Cela a également apporté une touche inhabituelle et pointue à ce qui n'est clairement pas une étude florale conventionnelle.
Diriger une lumière à travers un sujet translucide et vers l’appareil photo présente cependant des problèmes. Flare, par exemple, réduit le contraste et la saturation des couleurs. "Pour garder le rétroéclairage hors de l'objectif de l'appareil photo, j'ai réduit la puissance des flashs avec des snoots que j'ai fabriqués à partir d'une feuille d'aluminium noire", explique Seiler. "Et j'ai changé la position, la puissance et l'orientation des trois rétroéclairages jusqu'à ce que la couleur des mamans soit intense et que les reflets ne le soient pas. Cela a pris environ 2 heures et des dizaines de prises de vue par essais et erreurs. "
Quant à l'exposition, Seiler a réglé ses stroboscopes sur manuel. "Cela m'a donné un éclairage cohérent et réglable. J'ai commencé par régler une ouverture qui rendrait floues les fleurs d'arrière-plan et créerait une impression de profondeur. Ensuite, j'ai réglé manuellement la puissance de chaque lumière indépendamment, et enfin j'ai affiné l'exposition en ajustant l'ISO. "
Voulez-vous essayer vous-même ?
Il a commencé avec de petites lampes halogènes, qui lui permettaient d'analyser les effets d'éclairage sans avoir recours à des prises de vue avec flash instantané. Le problème ? La chaleur générée par les lumières chaudes placées suffisamment près pour briller à travers les fleurs les a rapidement fanées. Utiliser le flash était plus pratique.
**(A) **Pour accentuer le jaune de trois mamans araignées, Christoph Seiler a utilisé le rétroéclairage de deux flashs Sunpak Auto 422D et d'un flash Vivitar 285HV.

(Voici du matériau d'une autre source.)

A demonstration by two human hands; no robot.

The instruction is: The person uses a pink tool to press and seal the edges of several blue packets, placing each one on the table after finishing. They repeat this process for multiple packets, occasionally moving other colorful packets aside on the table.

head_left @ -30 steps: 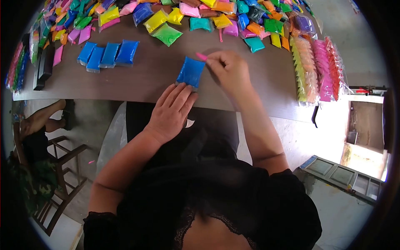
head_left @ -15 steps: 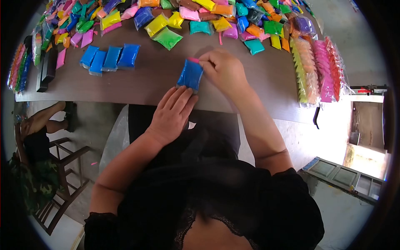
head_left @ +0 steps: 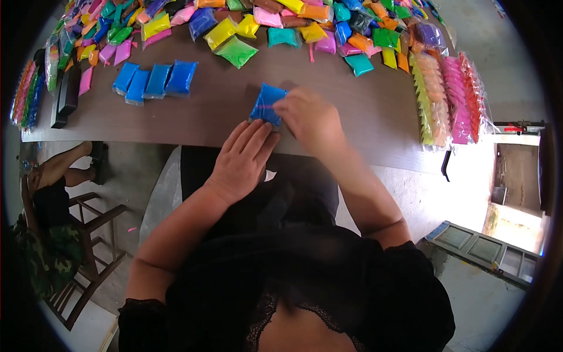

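Note:
A blue packet (head_left: pixel 267 100) lies on the brown table (head_left: pixel 217 111) in front of me. The fingertips of my left hand (head_left: pixel 241 154) rest flat on its lower edge, spread a little. Over the packet's right side, my right hand (head_left: pixel 308 114) is pinched on a thin pink strip (head_left: pixel 267 107) that crosses the packet's surface; this hand is slightly blurred. To the left, several blue packets (head_left: pixel 157 81) lie side by side. A green packet (head_left: pixel 236 52) is beyond my hands.
A pile of coloured packets (head_left: pixel 284 37) spans the table's far side. Bagged rows of packets (head_left: pixel 431 100) stand at the right edge, and a black bar-shaped object (head_left: pixel 69 91) is at the left. A seated person's leg (head_left: pixel 63 164) and a wooden chair (head_left: pixel 97 234) are at lower left.
My right hand has moved down and slightly left, bringing the pink strip from the packet's top edge to across its middle. My left hand has stayed in place.

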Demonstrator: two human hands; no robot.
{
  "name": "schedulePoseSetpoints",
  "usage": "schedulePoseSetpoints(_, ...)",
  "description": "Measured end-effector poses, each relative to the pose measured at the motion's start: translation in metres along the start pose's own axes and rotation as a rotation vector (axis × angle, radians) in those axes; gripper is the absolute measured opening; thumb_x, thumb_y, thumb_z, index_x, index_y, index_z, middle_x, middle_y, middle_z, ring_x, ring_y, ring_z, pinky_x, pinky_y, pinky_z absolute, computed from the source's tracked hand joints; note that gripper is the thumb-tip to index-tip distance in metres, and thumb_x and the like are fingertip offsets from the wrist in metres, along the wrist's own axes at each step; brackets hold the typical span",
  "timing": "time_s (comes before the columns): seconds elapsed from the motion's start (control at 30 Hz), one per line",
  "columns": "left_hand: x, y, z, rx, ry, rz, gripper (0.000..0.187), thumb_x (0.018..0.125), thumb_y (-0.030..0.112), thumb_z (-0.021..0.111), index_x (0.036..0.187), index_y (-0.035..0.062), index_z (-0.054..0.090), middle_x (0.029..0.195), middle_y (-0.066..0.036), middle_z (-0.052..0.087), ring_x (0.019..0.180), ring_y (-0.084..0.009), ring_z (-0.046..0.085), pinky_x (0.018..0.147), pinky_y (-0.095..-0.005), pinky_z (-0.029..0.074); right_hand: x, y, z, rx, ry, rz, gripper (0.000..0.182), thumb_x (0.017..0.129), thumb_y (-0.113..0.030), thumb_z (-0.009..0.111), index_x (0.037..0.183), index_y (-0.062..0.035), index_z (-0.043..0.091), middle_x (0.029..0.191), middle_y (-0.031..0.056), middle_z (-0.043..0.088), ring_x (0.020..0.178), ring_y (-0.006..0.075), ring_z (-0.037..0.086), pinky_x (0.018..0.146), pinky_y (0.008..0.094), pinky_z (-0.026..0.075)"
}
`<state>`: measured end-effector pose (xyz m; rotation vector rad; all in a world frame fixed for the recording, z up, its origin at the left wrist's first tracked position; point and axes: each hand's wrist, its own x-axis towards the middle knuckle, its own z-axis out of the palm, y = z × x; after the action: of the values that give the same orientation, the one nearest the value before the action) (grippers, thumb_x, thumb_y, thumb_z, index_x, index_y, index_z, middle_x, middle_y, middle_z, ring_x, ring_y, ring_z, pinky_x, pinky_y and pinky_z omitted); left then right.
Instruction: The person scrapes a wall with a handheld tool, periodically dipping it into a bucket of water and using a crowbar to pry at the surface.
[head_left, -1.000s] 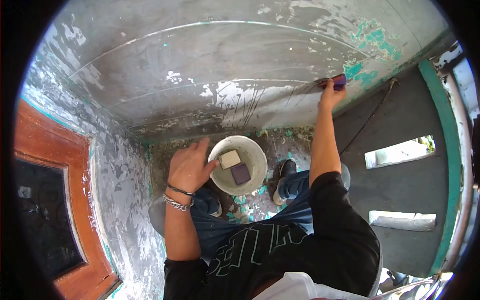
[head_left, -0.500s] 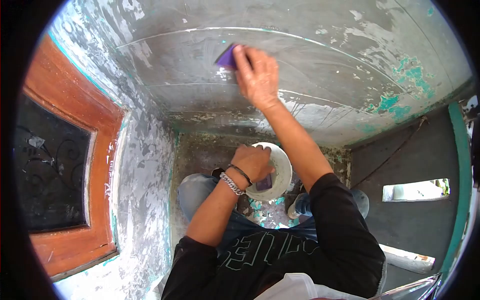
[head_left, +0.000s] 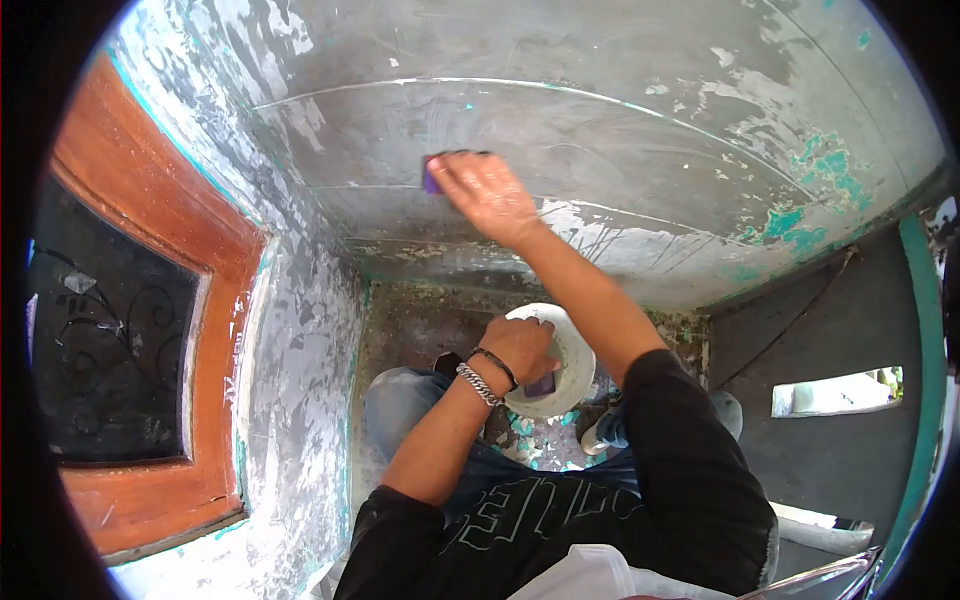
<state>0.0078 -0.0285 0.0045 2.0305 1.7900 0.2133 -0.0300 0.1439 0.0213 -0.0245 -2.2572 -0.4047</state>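
My right hand (head_left: 487, 197) presses a small purple block (head_left: 431, 176) against the grey patchy wall (head_left: 600, 140); its fingers are wrapped over the block. Below, my left hand (head_left: 520, 346) reaches over the near left rim of a white bucket (head_left: 576, 366), with its fingers partly out of sight inside. A second purple piece (head_left: 541, 385) shows in the bucket just under that hand. Whether the left fingers hold it is hidden.
An orange-brown wooden frame (head_left: 225, 380) with dark glass stands at the left. Loose paint flakes (head_left: 545, 445) lie on the floor between my feet. At the right is a dark panel (head_left: 820, 330) with slots and a green edge.
My right hand has moved down and a little left along the wall with the purple block. The view has shifted slightly; my left hand stays at the bucket.
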Motion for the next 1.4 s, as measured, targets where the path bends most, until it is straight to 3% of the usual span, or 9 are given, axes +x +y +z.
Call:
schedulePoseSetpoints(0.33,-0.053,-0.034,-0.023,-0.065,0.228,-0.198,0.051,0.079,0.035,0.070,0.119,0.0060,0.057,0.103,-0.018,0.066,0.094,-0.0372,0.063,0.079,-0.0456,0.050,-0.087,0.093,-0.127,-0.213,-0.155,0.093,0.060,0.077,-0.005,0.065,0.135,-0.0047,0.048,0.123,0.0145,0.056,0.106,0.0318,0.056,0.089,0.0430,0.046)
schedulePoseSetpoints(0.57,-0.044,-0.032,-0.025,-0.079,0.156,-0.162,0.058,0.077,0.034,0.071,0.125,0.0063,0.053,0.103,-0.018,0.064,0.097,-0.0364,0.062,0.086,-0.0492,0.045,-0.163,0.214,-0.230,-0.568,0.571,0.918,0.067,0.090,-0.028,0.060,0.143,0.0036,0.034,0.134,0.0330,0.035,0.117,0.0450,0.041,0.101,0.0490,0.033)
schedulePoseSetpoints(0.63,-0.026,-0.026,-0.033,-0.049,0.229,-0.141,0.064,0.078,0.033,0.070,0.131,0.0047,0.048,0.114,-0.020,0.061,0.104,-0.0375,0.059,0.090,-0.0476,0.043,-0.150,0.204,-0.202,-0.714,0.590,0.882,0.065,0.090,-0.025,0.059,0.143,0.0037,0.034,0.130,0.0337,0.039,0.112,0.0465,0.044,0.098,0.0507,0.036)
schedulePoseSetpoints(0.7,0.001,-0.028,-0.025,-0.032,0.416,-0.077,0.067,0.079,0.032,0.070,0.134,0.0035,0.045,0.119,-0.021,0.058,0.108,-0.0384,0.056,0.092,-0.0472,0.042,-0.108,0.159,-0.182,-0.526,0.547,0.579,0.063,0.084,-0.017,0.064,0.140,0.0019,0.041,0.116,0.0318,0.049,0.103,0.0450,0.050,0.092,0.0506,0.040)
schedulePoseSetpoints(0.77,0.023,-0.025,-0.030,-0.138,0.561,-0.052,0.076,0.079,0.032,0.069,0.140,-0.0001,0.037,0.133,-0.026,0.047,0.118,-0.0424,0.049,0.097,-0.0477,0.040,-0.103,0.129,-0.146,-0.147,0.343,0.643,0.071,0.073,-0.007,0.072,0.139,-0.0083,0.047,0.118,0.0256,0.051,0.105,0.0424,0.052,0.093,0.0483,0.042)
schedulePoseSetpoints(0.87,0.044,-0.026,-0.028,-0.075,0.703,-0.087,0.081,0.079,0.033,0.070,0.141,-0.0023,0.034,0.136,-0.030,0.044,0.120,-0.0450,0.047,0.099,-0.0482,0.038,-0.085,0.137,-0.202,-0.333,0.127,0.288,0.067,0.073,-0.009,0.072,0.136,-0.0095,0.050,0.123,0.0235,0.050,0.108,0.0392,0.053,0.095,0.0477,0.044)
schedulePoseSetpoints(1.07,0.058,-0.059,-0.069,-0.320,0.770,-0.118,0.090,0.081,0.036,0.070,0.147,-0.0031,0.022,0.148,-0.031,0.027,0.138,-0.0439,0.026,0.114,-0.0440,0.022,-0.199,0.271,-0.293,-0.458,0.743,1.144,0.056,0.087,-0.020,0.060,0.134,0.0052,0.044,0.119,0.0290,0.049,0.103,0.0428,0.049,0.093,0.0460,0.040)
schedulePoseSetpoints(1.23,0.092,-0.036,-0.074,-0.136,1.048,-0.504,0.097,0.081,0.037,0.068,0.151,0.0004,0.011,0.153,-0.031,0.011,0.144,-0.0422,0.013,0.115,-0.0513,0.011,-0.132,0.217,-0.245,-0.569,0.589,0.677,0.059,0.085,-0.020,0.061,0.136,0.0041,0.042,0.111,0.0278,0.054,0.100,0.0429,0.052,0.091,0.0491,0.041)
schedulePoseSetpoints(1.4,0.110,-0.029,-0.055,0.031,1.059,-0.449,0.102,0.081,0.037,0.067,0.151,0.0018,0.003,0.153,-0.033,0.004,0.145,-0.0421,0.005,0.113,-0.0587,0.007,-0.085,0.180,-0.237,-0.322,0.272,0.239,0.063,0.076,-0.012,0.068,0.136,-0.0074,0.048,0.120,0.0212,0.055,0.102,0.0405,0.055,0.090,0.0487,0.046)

**(B) **Les flashs ont été montés sur deux trépieds de table Cullmann 3090 et un seul Joby Gorillapod.
**(C) **Seiler a focalisé la sortie de chaque flash avec des snoots qu'il a fabriqués à partir de BlackWrap, une feuille d'aluminium noire.
**(D) **Pour préserver les détails au centre des fleurs, il les a éclairées avec un éclairage manuel de faible puissance à partir d'un Metz 48 AF-1 monté sur trépied.
**(E) **Il a déclenché les quatre flashs sans fil depuis la position de la caméra en utilisant un système de déclenchement de flash radio-esclave PT-04 peu coûteux et provenant d'eBay, composé d'un émetteur et de récepteurs (non illustrés) sur les quatre flashs. Il a traité les images dans Adobe Lightroom 3.